Given information Start Marker

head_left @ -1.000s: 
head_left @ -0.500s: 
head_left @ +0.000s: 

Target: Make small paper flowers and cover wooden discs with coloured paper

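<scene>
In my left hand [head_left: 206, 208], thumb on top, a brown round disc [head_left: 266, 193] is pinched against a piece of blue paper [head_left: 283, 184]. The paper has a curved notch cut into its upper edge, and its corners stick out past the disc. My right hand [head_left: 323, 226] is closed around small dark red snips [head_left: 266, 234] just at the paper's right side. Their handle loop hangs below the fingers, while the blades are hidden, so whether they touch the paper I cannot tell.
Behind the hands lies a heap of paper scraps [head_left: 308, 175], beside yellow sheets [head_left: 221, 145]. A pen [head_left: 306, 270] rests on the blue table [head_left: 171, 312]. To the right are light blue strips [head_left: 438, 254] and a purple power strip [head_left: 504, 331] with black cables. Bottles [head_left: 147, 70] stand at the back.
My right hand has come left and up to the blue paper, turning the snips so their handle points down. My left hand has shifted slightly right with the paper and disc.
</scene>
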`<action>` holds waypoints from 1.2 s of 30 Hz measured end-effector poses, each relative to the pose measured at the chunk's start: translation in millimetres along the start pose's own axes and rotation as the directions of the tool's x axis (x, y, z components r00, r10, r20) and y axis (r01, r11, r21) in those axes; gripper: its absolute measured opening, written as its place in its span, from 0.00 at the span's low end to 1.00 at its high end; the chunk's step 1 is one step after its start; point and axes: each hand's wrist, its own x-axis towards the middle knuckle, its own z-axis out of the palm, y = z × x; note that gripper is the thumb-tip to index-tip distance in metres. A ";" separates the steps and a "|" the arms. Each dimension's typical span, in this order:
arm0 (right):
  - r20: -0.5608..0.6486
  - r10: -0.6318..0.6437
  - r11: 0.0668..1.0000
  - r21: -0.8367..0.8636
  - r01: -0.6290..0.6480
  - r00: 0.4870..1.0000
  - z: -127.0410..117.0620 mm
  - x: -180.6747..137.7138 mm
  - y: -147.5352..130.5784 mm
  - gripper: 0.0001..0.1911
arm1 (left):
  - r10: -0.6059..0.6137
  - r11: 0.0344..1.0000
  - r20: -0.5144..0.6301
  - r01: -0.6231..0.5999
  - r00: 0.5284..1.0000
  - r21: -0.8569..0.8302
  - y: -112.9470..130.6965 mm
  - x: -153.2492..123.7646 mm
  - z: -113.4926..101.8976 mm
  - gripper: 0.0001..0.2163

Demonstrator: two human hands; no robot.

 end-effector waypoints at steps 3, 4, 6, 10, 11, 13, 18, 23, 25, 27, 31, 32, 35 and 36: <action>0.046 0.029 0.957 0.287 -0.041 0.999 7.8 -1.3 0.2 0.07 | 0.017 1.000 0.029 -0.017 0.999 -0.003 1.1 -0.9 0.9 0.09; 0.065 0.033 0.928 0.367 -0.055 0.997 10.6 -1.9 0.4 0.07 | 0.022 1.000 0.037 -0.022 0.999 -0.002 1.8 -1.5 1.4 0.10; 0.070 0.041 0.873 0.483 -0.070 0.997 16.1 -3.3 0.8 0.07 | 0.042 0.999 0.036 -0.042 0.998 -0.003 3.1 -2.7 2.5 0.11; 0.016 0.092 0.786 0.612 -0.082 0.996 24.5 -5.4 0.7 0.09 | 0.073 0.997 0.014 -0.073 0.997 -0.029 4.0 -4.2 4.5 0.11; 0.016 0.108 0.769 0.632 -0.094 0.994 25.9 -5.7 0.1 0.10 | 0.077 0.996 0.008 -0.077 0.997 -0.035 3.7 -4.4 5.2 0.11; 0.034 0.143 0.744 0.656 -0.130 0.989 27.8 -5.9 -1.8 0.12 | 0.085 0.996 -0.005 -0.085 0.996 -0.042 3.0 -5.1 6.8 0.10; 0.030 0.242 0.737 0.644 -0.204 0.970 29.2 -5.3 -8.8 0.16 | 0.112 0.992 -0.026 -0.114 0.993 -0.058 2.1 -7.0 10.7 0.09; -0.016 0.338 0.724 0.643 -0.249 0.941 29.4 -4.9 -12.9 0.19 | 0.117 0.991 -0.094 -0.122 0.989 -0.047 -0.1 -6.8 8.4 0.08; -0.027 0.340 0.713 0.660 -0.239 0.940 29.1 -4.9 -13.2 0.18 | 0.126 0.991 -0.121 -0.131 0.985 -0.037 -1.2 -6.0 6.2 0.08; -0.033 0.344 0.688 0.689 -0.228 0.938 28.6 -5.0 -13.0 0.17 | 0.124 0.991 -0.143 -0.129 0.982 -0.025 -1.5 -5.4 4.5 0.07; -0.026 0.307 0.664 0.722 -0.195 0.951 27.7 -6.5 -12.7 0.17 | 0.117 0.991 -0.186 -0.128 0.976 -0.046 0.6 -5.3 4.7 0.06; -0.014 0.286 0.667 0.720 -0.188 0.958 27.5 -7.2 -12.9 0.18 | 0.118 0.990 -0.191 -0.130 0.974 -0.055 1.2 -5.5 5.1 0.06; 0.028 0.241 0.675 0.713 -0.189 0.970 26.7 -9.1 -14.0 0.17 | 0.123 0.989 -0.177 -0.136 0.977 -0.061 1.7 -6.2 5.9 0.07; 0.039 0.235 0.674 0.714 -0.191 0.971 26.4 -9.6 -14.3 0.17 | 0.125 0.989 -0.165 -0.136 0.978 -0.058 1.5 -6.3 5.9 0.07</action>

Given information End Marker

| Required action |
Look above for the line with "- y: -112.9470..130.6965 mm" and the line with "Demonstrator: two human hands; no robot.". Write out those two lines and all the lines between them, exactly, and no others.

| Solution for this exercise |
  - y: -112.9470..130.6965 mm
  - x: -153.2492..123.7646 mm
  - z: -113.4926..101.8976 mm
  - gripper: 0.0001..0.2163

Demonstrator: two human hands; no robot.

This answer has been given in full.